Treat blindness with optogenetics, yes. But deafness? This is a more unexpected application of this avant-garde technique. Because as much as it seems logical to use photosensitive proteins to improve vision, this approach seems less intuitive to restore hearing. How, indeed, to convert sounds into light, then into nerve signals?
This challenge was taken up by a German ENT surgeon, Professor Tobias Moser of the Max Planck Institute, who in 2015 founded an Institute for Hearing Neuroscience in Göttingen, Germany. For nearly thirty years, this doctor-researcher has been exploring the way in which sound is encoded in the brain. By what processes (cellular and molecular) are the sound vibrations picked up by the ear transformed into electrical impulses, then transmitted to the brain by the auditory nerve? This conversion takes place in a small organ in the inner ear, the cochlea. It involves close interactions between the sensory cells which receive sound vibrations (hair cells) and the neurons of the auditory nerve.

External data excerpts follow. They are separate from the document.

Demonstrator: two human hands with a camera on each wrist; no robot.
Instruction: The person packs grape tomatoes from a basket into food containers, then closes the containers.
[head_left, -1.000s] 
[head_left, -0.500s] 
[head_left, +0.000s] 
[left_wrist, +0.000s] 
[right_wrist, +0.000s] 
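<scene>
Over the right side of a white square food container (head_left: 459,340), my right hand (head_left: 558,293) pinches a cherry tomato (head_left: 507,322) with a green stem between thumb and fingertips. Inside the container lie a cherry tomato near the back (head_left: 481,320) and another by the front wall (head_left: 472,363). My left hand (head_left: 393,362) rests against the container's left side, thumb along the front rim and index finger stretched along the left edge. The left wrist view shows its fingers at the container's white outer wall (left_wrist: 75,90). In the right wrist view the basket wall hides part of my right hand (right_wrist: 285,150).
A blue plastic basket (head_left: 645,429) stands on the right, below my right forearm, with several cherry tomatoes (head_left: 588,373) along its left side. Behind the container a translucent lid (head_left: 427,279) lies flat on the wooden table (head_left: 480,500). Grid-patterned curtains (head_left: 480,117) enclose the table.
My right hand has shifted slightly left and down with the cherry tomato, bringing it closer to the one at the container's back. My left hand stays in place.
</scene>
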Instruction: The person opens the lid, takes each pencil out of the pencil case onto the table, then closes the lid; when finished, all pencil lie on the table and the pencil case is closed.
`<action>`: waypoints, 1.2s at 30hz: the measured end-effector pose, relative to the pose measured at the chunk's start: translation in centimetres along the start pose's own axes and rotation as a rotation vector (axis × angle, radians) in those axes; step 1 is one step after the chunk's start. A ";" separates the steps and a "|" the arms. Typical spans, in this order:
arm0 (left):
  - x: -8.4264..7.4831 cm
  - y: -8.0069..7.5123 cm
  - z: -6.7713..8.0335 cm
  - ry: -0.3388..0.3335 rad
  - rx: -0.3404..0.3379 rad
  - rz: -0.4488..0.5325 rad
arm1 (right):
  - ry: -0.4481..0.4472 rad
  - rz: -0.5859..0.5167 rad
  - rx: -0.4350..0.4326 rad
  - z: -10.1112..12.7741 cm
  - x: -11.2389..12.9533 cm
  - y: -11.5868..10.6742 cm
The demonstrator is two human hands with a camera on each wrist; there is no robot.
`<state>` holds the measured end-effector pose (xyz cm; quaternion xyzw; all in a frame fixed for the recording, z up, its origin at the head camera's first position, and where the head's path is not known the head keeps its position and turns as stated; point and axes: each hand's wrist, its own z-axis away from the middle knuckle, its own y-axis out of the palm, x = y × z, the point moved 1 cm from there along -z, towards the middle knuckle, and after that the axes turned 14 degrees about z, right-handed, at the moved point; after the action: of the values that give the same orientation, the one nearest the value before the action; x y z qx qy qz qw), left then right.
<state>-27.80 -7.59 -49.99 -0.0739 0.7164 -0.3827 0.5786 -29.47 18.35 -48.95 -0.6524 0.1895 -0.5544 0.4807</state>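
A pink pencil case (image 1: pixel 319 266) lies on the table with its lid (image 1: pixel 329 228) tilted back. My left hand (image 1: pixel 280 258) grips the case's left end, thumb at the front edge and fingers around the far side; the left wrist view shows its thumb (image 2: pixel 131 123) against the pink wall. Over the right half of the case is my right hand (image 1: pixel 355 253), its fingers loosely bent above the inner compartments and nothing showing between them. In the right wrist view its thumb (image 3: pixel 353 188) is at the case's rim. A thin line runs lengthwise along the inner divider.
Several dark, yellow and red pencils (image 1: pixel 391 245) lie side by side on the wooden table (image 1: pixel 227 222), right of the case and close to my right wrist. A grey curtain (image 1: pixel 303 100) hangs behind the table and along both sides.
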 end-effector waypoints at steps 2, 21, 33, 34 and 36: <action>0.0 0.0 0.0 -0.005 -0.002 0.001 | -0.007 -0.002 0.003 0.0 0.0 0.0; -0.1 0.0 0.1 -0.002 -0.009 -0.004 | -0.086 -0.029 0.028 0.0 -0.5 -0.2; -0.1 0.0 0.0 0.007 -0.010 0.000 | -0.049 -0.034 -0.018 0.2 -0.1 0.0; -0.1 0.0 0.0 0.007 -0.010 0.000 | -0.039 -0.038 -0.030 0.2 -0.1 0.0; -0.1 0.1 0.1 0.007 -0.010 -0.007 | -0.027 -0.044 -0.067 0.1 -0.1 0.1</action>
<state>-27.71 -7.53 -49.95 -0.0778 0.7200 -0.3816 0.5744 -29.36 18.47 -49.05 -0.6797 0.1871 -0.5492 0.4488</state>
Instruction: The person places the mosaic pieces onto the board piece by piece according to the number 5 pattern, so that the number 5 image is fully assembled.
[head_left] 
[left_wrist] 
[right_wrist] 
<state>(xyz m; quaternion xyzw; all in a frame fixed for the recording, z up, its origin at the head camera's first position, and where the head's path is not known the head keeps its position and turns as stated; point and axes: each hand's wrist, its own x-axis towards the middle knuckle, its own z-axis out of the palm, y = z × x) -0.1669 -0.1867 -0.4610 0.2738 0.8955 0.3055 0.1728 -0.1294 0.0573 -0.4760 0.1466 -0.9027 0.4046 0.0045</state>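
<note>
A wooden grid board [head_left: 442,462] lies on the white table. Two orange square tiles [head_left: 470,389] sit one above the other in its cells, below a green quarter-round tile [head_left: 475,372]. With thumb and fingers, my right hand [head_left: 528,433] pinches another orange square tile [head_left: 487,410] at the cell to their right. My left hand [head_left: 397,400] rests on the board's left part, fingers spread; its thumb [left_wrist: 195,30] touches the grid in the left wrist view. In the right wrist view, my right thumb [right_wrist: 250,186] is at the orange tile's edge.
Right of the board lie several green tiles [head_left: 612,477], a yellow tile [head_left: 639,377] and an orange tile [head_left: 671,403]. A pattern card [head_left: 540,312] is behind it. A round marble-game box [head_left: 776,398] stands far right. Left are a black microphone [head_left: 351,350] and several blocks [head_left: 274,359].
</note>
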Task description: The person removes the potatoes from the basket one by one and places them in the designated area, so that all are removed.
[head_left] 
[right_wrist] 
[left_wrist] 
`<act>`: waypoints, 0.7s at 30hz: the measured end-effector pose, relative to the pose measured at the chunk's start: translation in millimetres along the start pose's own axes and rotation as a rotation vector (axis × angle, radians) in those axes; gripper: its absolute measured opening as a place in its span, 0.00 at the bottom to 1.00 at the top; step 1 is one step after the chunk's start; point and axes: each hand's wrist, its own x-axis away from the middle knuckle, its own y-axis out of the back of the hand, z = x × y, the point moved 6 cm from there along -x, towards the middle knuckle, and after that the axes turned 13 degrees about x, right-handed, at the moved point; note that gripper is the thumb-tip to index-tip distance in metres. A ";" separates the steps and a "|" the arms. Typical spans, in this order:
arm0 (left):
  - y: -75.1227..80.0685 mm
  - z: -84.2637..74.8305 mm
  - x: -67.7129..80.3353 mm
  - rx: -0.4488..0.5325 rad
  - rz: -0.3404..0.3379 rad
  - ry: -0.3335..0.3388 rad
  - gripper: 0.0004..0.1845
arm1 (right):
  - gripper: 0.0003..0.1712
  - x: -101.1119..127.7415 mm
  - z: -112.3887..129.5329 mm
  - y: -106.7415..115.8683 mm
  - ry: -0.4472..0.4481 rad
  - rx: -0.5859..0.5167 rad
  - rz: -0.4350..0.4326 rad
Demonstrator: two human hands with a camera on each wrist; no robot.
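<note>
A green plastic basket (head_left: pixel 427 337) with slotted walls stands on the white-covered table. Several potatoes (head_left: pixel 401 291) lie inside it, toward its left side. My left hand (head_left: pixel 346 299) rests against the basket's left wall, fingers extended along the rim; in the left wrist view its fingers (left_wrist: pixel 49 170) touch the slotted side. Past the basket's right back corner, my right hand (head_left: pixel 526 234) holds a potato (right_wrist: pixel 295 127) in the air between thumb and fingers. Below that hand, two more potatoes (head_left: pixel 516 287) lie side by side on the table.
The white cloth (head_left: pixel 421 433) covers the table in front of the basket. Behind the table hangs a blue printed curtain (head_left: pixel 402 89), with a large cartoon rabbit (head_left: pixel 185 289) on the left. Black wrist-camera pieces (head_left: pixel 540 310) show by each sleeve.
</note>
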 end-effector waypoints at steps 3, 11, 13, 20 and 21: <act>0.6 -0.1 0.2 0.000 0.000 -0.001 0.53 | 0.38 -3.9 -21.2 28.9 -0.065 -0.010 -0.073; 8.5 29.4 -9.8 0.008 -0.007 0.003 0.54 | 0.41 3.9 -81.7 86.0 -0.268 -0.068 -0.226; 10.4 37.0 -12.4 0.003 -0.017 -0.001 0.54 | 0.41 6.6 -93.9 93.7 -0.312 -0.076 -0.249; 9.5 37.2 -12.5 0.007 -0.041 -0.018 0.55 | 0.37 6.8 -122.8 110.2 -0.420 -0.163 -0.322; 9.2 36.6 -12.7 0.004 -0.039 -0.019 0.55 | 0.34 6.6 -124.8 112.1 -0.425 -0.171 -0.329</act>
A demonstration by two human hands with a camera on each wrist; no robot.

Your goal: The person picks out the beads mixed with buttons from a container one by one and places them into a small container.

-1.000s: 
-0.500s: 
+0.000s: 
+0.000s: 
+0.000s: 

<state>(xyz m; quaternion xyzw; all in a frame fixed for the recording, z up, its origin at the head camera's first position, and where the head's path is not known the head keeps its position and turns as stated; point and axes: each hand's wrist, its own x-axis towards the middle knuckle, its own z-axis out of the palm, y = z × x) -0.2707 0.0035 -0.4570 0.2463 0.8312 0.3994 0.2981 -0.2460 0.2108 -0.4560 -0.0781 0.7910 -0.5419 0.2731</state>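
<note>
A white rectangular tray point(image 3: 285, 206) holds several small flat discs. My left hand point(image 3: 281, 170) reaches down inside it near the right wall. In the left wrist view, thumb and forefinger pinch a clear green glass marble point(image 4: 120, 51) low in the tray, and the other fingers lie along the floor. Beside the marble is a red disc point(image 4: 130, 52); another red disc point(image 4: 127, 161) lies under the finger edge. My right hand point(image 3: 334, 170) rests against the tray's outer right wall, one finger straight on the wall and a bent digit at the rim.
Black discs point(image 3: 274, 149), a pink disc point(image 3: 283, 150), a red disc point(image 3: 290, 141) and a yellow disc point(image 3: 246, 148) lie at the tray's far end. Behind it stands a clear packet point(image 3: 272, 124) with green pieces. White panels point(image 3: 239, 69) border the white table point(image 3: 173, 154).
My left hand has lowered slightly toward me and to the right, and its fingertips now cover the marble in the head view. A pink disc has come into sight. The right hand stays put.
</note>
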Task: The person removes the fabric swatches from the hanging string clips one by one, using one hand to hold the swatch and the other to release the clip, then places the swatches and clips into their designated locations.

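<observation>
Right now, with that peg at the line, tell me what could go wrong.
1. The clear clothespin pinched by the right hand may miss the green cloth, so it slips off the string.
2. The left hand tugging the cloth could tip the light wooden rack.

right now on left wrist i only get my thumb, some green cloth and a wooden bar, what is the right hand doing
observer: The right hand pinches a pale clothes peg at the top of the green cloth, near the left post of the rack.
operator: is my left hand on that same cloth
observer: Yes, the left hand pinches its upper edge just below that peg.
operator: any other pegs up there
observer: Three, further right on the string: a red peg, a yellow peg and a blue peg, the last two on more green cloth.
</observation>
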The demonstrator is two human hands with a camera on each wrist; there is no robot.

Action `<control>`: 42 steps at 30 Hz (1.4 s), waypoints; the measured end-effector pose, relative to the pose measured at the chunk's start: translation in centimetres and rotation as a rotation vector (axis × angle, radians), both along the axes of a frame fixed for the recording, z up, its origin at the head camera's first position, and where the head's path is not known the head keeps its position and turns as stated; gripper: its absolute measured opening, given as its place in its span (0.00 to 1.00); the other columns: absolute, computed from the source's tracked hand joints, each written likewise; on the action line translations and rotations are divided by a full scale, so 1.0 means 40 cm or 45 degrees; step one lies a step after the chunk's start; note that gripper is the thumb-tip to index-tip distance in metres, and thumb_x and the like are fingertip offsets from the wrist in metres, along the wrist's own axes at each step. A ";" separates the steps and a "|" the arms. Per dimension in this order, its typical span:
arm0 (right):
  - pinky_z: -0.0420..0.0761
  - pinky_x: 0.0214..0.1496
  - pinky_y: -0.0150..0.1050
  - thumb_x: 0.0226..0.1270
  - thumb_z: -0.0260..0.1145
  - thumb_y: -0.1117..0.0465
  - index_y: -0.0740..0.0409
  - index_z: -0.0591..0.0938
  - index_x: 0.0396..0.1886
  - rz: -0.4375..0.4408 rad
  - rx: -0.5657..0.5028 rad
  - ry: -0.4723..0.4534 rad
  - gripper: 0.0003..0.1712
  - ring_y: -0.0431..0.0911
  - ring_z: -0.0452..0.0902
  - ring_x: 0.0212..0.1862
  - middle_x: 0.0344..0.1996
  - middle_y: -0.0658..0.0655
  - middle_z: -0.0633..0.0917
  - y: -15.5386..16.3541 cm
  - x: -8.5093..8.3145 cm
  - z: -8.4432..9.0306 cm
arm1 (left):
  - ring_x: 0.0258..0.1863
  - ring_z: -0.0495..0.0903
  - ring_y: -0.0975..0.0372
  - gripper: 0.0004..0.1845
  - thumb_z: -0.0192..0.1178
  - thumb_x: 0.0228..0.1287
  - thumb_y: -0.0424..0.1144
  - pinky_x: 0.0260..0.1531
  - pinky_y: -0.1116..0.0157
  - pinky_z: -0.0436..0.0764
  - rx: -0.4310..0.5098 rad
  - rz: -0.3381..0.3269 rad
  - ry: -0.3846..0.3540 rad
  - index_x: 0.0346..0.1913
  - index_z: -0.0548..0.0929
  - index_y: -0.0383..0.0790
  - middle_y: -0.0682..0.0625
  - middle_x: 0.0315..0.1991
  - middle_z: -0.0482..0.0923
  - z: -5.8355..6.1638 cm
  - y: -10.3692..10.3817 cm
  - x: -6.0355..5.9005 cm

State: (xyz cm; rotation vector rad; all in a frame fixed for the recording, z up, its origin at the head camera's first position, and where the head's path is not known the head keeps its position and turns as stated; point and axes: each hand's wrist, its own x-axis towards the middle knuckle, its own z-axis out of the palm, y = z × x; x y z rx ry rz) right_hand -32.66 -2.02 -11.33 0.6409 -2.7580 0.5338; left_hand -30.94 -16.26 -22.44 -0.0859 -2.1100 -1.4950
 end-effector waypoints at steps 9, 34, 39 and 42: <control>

“This breakthrough innovation suggests a considerable qualitative leap in the restitution of audible sounds, in particular music”, estimates the Foundation for hearing
On the strength of this knowledge, Tobias Moser’s team has been developing, since 2007, a new generation of cochlear implants. It must be said that conventional, electronic hearing implants have technical limits. In these devices, “Electrical stimulation of the auditory nerve by electrodes implanted in the cochlea is imprecise”, indicates the Foundation for hearing in Paris. “It does not make it possible to restore the range of frequencies normally perceived by the ear. Thus, following a conversation in a noisy atmosphere or listening to music is still impossible. “
To improve the performance of these medical devices, Tobias Moser therefore relies on optogenetics. “The idea is to replace electrical stimulation of the auditory nerve with light stimulation focused on a smaller group of neurons,” he explains. In this way, we hope to provide deaf people with much better frequency resolution. “ Concretely, this would result in the ability to perceive speech in a noisy environment or to follow a melody, for example. “This breakthrough innovation suggests a considerable qualitative leap in the restitution of audible sounds, in particular music”, estimates the Foundation for hearing, which in 2020 presented its scientific prize to Tobias Moser.